Malgré l’assistance humanitaire existante, beaucoup de personnes déplacées vivent dans un dénuement complet, la plupart ayant perdu leur domicile et n’ayant pas accès à l’eau potable, aux soins de santé ou à des vêtements décents. Beaucoup de personnes déplacées peinent à subvenir à leurs besoins primaires et souffrent d’insécurité alimentaire, notamment par manque d’accès à leurs champs. En outre, lorsqu’elles ont accès à l’aide alimentaire, celle-ci n’est distribuée que pour une période limitée, généralement sans que d’autres perspectives ne leur soient offertes ensuite. Les enfants déplacés n’ont souvent pas accès à l’éducation en raison des difficultés économiques de leurs parents et de la distance qui les sépare des lieux d’enseignement.

 

Environ 2000 personnes se sont déplacées chaque jour en 2016.
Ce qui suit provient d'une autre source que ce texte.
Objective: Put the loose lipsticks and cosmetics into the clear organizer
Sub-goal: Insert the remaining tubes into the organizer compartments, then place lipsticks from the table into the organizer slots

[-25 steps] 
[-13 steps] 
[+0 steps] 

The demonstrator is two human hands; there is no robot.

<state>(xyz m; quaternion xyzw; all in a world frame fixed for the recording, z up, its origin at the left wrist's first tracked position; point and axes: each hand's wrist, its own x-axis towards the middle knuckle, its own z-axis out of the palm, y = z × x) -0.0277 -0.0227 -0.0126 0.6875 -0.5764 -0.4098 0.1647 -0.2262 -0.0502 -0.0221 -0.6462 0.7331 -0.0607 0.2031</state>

80% des personnes déplacées en RDC vivent en familles ou en communautés d’accueil. Au Sud-Kivu, leur proportion atteint même 97%. La survie de ces personnes dépend, au moins durant la période initiale, de l’assistance de leurs hôtes, dont certains accueillent plusieurs familles déplacées à la fois.

Cette situation a des implications négatives sur les ressources déjà rares des familles d’accueil, ainsi que sur les infrastructures de base aux capacités pourtant limitées. En plus de devoir partager leurs maigres réserves alimentaires, les familles vivent dans une promiscuité qui peut poser des risques sanitaires et de protection. Ainsi, lors d’une enquête rapide réalisée à Oïcha en janvier 2016 – zone d’accueil de plus de 90 000 personnes déplacées – l’ONG nationale ASDI avait recensé jusqu’à 36 personnes vivant dans un espace de 48 mètres carrés.

La situation des personnes déplacées vivant dans des camps est telle que le gouvernement congolais a pris la décision de fermer progressivement certains de ces camps Ainsi progressivement, les sites de Kiwanja et Mokoto avaient été fermés en 2014 et 2015. En 2016, le site de Mugunga I a été fermé à Goma et trois autres à Masisi (Bweremana, Kibabi-Kishusha et Kilimani), tandis que quatre sites ont été regroupés à Masisi (Kalinga et Bihito, Kashuga I et Kashuga II).

En outre, les déplacés de sept sites Mpati, Bweru, Bibwe, Kivuye, Nyange, Kalengera et Kitso de la zone Ouest de Kitchanga  ont été dispersés lors des opérations militaires contre les groupes armés entre mars et avril 2016, avant de regagner leurs sites suite au départ de l’armée nationale.

A l’heure actuelle, ces sites hébergent encore les déplacés mais ne sont pas gérés par le Groupe de travail (GT) Sites de déplacement. Ce climat d’incertitude a entraîné de nouveaux déplacements de populations, parmi lesquelles figurent de nombreuses personnes particulièrement vulnérables telles que les femmes et les enfants. Un plaidoyer auprès des autorités est en cours afin de valider et adopter un arbre décisionnel encadrant l’ouverture et la fermeture des sites de déplacés (actuellement 42), ce qui aiderait le Gouvernement à mieux protéger la population civile, conformément à la Convention de Kampala.

A court et à moyen terme, les mouvements des populations contribuent à l’effondrement des mécanismes de protection et de résilience communautaire. A long terme, les déplacements multiformes de populations ont un impact négatif notable sur la stabilité, la sécurité et le développement des provinces affectées.